Una nueva receta: Invertir en fracasos

Artículo de Daniel Scandizzo - MBA, Docente e investigador del ICDA, publicado en la web del Colegio Profesional de Ciencias Económicas de Córdoba.

"Una empresa debería permitirse asignar un presupuesto de unos 300 mil dólares al año para experimentar con una idea, y luego decir: ¿Saben qué? El prototipo ha fracasado, pero esto es lo que hemos aprendido y vamos a integrarlo en el próximo prototipo".

El pensamiento no pertenece a algún típico funcionario público con poco apego al cuidado de las cuentas fiscales, ni tampoco a un emprendedor veinteañero en busca de ser el próximo Mark Zuckerberg. Lo dice Alex Osterwalder, especialista en estrategias, quien ideó un instrumento para desarrollar diferentes modelos de negocios o documentar los ya existentes y se ha transformado en un punto referencial a la hora del diseño estratégico organizacional.

Su reflexión conduce a la polémica o, al menos, a un debate no exento de contrapuntos: ¿Un experto en estrategia aconsejando "perder" dinero en proyectos destinados a fracasar? Ciertamente, la filosofía empresarial predominante en Argentina no está muy habituada a este tipo de "recomendaciones", de la misma forma que la innovación como concepto aún se vincula más con la declamación del momento que con una política implementada desde el convencimiento.
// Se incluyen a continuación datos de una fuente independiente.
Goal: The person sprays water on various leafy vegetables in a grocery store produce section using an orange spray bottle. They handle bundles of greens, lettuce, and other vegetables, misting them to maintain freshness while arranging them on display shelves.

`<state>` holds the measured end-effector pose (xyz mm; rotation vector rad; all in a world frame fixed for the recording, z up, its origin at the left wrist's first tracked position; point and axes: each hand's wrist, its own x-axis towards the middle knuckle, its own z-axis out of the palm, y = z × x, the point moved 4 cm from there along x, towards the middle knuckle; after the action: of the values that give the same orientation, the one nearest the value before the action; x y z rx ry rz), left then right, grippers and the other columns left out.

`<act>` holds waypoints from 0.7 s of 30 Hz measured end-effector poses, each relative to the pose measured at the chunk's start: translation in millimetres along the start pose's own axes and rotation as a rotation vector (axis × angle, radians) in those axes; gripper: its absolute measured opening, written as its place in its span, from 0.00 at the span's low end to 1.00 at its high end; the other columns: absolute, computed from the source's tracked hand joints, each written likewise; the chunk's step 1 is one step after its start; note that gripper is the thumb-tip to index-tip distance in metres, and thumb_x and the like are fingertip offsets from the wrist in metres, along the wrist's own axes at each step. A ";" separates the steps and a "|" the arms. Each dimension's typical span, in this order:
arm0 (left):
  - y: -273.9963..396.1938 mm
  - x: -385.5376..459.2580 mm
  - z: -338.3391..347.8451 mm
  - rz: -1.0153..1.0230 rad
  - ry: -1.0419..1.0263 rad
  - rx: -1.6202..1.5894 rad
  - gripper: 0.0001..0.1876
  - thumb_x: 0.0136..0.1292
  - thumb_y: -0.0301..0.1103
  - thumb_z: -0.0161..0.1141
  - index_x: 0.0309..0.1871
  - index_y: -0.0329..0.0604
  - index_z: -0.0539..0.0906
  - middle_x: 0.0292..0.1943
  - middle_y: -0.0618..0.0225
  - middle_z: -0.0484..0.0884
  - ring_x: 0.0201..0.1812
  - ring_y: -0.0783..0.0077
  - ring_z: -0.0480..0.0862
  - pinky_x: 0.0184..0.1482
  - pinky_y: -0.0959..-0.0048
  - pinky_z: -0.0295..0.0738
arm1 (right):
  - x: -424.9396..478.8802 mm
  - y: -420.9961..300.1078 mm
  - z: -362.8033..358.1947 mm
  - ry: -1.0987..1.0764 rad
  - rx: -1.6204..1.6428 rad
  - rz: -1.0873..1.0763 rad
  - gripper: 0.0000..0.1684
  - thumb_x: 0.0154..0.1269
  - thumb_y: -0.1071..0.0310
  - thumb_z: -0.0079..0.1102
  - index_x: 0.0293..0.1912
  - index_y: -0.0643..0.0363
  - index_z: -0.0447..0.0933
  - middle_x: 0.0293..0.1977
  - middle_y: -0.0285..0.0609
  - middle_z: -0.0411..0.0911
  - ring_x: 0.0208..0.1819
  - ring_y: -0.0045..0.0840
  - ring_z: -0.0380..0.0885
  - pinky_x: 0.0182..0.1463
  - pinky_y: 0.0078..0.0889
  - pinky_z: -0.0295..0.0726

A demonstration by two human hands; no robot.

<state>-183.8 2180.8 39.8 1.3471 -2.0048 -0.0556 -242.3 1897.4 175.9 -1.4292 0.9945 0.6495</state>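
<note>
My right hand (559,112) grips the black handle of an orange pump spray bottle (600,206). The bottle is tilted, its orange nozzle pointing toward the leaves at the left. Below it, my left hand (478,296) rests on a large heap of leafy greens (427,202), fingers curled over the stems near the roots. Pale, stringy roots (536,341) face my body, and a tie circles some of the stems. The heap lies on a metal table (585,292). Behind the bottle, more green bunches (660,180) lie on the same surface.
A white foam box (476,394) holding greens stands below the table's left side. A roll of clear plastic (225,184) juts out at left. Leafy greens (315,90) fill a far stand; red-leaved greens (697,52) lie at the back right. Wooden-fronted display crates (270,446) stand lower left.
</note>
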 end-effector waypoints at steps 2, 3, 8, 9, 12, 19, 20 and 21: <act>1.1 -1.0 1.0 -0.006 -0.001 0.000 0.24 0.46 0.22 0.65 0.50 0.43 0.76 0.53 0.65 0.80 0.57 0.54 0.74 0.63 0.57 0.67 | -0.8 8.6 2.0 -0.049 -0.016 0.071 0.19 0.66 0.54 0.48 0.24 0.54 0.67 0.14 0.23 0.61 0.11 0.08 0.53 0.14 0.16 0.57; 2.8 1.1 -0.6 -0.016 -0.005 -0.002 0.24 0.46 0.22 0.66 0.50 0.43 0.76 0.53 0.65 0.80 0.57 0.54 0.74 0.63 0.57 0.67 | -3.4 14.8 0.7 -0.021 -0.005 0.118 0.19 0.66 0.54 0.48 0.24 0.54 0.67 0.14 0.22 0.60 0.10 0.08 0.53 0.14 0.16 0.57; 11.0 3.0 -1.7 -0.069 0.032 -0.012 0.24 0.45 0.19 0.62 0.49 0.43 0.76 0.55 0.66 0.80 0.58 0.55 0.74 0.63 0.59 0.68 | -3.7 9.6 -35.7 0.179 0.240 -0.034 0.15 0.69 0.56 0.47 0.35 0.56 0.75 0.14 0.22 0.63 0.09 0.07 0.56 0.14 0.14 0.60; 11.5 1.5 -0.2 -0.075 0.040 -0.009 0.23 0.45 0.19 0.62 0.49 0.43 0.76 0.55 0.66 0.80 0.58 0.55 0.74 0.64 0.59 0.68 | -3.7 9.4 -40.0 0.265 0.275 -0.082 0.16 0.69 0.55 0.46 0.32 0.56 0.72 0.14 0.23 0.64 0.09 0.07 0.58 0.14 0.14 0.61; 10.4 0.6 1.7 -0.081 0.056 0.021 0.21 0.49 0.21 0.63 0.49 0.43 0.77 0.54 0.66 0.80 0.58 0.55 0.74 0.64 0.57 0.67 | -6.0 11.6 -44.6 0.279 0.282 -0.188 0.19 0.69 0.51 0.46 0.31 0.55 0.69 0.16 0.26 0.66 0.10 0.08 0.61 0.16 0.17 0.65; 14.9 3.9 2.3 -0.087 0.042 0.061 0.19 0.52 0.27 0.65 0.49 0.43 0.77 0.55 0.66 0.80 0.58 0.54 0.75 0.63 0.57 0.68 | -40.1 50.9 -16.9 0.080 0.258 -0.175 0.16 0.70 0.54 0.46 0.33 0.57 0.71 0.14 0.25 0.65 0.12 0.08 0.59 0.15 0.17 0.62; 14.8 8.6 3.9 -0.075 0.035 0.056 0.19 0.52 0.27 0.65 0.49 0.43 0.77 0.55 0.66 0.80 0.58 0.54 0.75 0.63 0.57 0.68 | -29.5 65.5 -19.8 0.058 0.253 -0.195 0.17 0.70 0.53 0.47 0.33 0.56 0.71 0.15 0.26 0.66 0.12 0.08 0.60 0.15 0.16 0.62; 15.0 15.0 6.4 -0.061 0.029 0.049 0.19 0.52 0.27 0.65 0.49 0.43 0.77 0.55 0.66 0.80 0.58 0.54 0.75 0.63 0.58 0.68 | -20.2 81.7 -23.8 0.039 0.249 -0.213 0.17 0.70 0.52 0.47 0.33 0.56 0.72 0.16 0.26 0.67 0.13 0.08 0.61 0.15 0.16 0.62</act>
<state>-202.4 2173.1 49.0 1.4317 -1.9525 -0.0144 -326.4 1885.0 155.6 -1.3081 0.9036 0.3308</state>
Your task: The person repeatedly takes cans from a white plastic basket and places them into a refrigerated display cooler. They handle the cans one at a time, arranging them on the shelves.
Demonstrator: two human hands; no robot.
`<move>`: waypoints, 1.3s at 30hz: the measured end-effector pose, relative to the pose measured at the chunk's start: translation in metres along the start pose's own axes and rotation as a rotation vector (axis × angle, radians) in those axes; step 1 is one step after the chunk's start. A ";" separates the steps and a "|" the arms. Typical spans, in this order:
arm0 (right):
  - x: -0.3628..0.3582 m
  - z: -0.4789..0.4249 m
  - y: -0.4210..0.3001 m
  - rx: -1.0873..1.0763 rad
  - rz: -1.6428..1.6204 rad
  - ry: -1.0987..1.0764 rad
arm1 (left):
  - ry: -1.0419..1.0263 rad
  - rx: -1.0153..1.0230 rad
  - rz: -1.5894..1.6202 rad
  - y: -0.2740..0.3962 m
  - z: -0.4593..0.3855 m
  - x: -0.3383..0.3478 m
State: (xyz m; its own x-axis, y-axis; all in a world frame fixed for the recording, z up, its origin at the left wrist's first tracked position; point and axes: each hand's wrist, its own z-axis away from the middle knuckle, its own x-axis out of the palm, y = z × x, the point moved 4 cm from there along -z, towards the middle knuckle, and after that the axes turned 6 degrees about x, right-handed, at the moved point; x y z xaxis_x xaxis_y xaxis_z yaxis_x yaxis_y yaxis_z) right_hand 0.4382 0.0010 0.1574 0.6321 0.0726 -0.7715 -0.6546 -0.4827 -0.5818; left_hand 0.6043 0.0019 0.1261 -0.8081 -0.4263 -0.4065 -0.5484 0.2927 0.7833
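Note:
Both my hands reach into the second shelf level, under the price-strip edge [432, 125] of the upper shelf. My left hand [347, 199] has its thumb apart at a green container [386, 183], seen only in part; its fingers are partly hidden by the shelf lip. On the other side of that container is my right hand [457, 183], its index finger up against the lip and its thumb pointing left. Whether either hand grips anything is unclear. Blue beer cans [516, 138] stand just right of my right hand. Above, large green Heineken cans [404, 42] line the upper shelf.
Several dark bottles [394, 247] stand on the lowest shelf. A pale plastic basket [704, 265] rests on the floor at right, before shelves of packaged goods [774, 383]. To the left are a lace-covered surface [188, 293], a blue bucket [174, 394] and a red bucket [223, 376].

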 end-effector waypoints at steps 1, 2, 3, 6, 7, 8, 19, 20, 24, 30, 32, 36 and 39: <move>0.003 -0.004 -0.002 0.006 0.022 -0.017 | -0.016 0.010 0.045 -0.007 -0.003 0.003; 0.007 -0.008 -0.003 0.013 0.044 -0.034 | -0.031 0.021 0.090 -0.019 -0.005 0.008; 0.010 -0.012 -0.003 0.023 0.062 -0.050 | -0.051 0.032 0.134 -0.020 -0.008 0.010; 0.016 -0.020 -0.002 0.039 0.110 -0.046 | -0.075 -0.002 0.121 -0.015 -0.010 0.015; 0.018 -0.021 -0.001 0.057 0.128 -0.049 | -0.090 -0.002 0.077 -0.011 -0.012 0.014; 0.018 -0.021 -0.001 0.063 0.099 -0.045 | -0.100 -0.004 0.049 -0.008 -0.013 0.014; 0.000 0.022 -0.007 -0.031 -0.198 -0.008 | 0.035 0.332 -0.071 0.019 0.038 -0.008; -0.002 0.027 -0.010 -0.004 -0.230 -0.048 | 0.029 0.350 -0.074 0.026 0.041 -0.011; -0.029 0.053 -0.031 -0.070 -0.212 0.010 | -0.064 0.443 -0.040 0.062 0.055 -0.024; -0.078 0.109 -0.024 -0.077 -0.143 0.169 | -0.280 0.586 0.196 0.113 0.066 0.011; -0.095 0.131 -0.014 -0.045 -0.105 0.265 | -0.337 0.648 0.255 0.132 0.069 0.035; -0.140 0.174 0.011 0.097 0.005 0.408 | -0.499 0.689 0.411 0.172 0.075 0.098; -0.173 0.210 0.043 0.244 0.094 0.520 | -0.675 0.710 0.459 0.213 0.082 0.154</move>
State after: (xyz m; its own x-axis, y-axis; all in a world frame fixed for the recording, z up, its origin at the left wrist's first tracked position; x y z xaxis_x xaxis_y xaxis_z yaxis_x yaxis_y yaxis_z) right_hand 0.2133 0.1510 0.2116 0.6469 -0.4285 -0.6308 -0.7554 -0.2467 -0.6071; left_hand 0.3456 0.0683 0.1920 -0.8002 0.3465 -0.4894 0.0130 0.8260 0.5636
No haber diseñado a tiempo nuevos modelos de negocios fue, según Osterwalder, lo que arruinó a muchas firmas en la industria de la música, en la del cine y en la editorial, cuando cambió el paradigma en esos rubros. Y fue también lo que causó el derrumbe de Kodak en el mercado de la fotografía.

Veamos un poco más: "Kodak se movió con mucha rapidez, en su momento, con la invención de las cámaras digitales, pero nunca desarrolló un nuevo modelo de negocios que le permitiera obtener, en la era digital, los márgenes que lograba con las películas de celuloide. No acompañar la innovación tecnológica con una innovación en el modelo de negocios fue lo que llevó a Kodak a la quiebra" argumenta Osterwalder.

Corolario: Si una empresa global como Kodak no acertó en su visión futura, imaginemos el amplísimo margen de vulnerabilidad al que está expuesta, por ejemplo, una Pyme.

Volvamos a la cuestión de inicio, la construcción de una marca, el posicionamiento de un producto, la obtención de la rentabilidad esperada, el logro del objetivo y el resultado propuesto, siempre serán motivo de regocijo y realización para los impulsores de las decisiones que fueron coronadas con éxito.

Sin embargo, el afianzamiento, la superación de amenazas y el acrecentamiento del valor vienen de la mano de esa "visión anticipada" de la que habla Osterwalder, del riesgo prematuro, de la innovación de modelos, del impulso que genera diferencia más que la búsqueda de distancia del competidor por el mismo camino.

Drew Houston era un estudiante del MIT y quería aprovechar su viaje de Boston a Nueva York para finalizar un trabajo pendiente para sus clases; tenía su laptop pero había olvidado su pen drive donde guardaba los datos que precisaba. ¿Les suena esta historia? El joven Drew no pudo finalizar su tarea pero, a cambio, comenzó a escribir las primeras líneas de código de lo que luego se convertiría en Dropbox, el ícono de la industria de almacenamiento en la "nube".

Una pérdida, una necesidad insatisfecha, la escasez, el retraso tecnológico, en definitiva, los límites al crecimiento o los fracasos pueden convertirse en los más eficaces disparadores de la innovación.

Dos fases diferenciadas pero complementarias distinguen todo proceso innovador: el cuestionamiento y la iniciativa.

El primero no implica caer en aquel mito que afirma que el cambio sólo surge como necesidad de corrección de un estado de cosas desfavorable. El cuestionamiento apunta a anteponer el signo de interrogación a la recurrente frase: "Es el modo en que siempre se ha hecho".

Por su parte, la iniciativa fluye en forma proporcional al estímulo a la participación, al clima propicio, a la posibilidad de aceptación de nuevos paradigmas y, como señala Osterwalder, a la apuesta al fracaso.

En suma, al momento de situarnos a observar la realidad desde una postura distinta, tengamos presente a Peter Senge cuando afirma: "Los problemas de hoy derivan de la soluciones de ayer".